As you’ve probably noticed, from about 2030 UTC tonight, OGS has been having some trouble. We’ll update here when we’ve got more information.
Update and postmortem: [Fixed] OGS is having stability issues, stay tuned: 2016-09-27
As you’ve probably noticed, from about 2030 UTC tonight, OGS has been having some trouble. We’ll update here when we’ve got more information.
Update and postmortem: [Fixed] OGS is having stability issues, stay tuned: 2016-09-27
you mean i’m going to have to actually work at the office?
Good thing my go club meets tonight! =]
“2030 UTC” <<< Oh well, OGS is hosted on quantum computer, and seems like the bug is just that they travelled through time
Hey folks, sorry for the downtime… we’re having an issue with one of our databases and are working to get it back online.
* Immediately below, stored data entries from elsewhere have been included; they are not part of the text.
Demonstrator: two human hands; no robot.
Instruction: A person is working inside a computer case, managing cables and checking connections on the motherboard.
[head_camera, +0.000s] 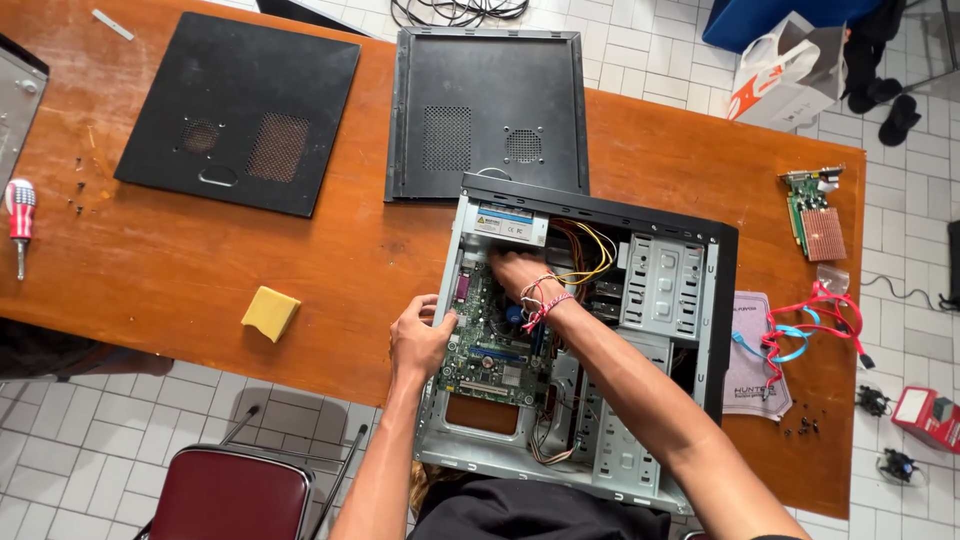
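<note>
An open desktop computer case (700, 250) lies on its side on the wooden table (180, 270), with its green motherboard (490, 350) showing. My left hand (418, 340) grips the case's left edge beside the motherboard. My right hand (520, 272), with thread bracelets on the wrist, reaches inside the case onto the upper part of the motherboard, just below the power supply (510, 225); I cannot see what its fingers hold. Yellow and black cables (595, 255) run beside it.
Two black side panels (240, 110) (487, 110) lie at the back of the table. A yellow sponge (270, 312), a red-handled screwdriver (20, 215), loose screws (76, 190), a graphics card (815, 215), red and blue cables (810, 325) and a chair (230, 495) are around.
</note>
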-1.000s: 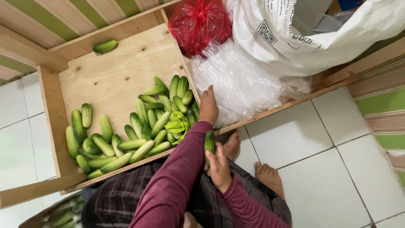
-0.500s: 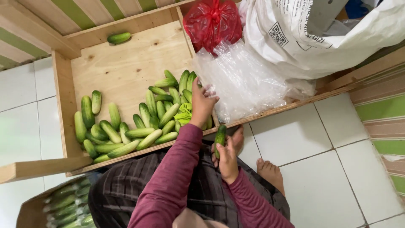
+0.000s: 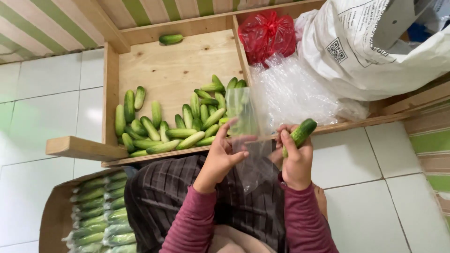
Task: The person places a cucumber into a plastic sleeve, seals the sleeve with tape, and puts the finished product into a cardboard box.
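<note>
Two hands worked above the lap: the right hand [image 3: 296, 161] had its fingers curled tight around a cucumber [image 3: 300, 134], its tip angled up toward the wooden bin [image 3: 178, 70]. The left hand [image 3: 220, 157] pinched a clear plastic bag [image 3: 251, 140] between thumb and fingers, just beside the loose cucumber pile [image 3: 178, 124]
</note>
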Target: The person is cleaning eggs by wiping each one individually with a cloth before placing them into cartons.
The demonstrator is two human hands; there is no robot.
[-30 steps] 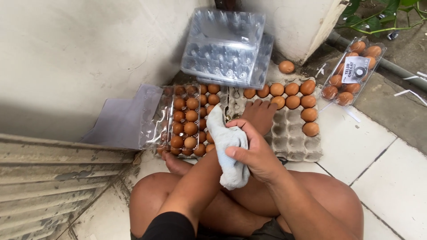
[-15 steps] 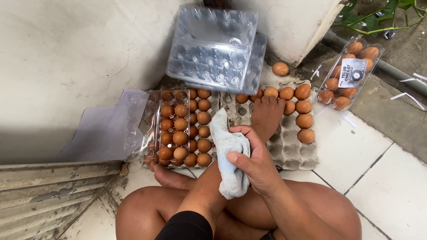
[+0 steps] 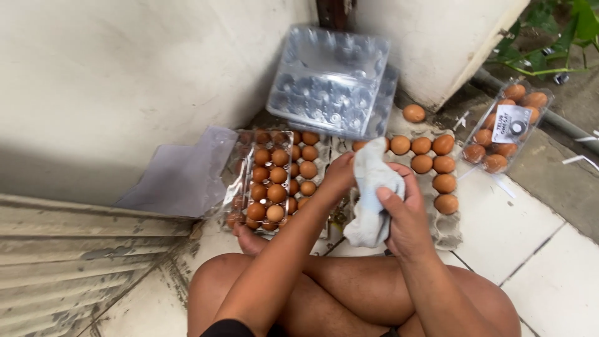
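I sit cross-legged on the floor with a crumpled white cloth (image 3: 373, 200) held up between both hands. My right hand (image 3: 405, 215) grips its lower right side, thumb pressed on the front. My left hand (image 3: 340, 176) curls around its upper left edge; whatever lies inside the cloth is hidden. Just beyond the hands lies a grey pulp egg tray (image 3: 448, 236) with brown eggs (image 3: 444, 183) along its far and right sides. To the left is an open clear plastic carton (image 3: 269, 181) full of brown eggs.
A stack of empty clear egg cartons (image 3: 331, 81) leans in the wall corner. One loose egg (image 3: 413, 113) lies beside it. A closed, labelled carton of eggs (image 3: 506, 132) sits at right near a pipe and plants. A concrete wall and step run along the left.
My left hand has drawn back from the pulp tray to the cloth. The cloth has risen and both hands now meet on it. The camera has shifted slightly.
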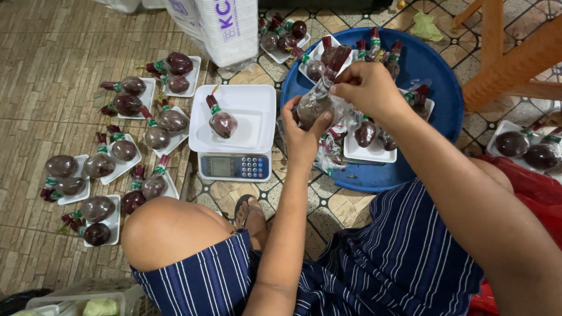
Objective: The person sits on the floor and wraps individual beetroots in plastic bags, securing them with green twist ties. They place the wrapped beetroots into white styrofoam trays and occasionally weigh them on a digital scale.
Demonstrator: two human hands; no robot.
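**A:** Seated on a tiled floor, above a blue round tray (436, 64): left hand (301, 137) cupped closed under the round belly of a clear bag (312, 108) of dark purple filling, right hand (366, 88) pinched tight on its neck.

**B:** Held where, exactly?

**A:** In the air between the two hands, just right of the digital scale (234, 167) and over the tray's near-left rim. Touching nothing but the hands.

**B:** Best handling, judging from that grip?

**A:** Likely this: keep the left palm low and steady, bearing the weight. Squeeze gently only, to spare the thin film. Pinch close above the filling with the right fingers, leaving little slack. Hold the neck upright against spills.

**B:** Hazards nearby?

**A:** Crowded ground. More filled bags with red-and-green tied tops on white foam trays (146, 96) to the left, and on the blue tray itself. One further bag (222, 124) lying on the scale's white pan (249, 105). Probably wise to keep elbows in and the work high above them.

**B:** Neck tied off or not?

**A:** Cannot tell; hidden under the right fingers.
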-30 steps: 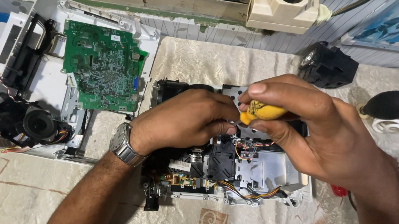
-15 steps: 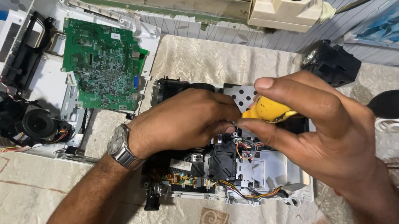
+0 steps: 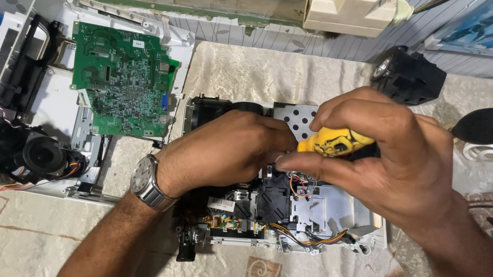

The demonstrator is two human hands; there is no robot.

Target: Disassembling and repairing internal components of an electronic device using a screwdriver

It’s obviously crodgers fault
Alrighty folks, we’re back… sorry about that, here. Here’s a tldr for the postmortem:
The database that we use to manage our live games, reviews, chats, and some other things decided that after 4 years of dedicated service it was going to crash… hard… We weren’t able to recover around 58 reviews, though I’m going to check our backups tomorrow. While the service was degraded we might have also lost some moves. Let us know if you were affected by this and we’ll see what we can do about it.
This database is part of the system that is slated to be replaced within the next few weeks as we move towards a more scalable and fault tolerant system.
Here’s a bit of a longer explanation for those that are interested in some technical details:
The database we use to do what I mentioned in a previous paragraph is Redis… normally it’s super reliable but earlier today we noticed the pod wouldn’t stay running for more than a few minutes. Upon closer inspection it was segfaulting trying to perform actions against the keys that hold reviews.
Best we can tell is something caused some corruption in our checkpoint file which caused redis’s ziplist loader to not be able to continue. We’re not sure why this happened, we’ll see if we can figure that part out. We worked to recover the rest of the database but unfortunately lost a few of the Reviews mentioned above.
Part of the reason we have been working on our infrastructure so hard lately is to reduce and eliminate single points of failures like this. We know you rely on our service and we’re committed to making it faster, better, and more reliable in every way.
Is this the right place to ask about issues RE the outage? Sorry if it’s not.
I went into vacation mode around 2-3pm Pacific time today in response to the outage. When i came back online just now, i notice that i am indeed in vacation mode, and my vacation time is decreasing and less than it was earlier today when i turned it on. But also, my time in all my games is also going down, it’s less than it was when i set on vacation time, and my games don’t say they’re in vacation. So i’m losing vacation time and game time simultaneously.
Edit: I turned off vacation mode so my time would stop draining
Thx. keep up the good work.
suggestion: well, now i’ve seen the “Site is under maintenance” screen. when i looked this morning it had a pointer to a URL about the outage…about a previous outage. might want to address that in your copious free time. (:
So, the moral of the story is that NoSQL databases are not @crodgers -compatible? I’ll keep that in mind.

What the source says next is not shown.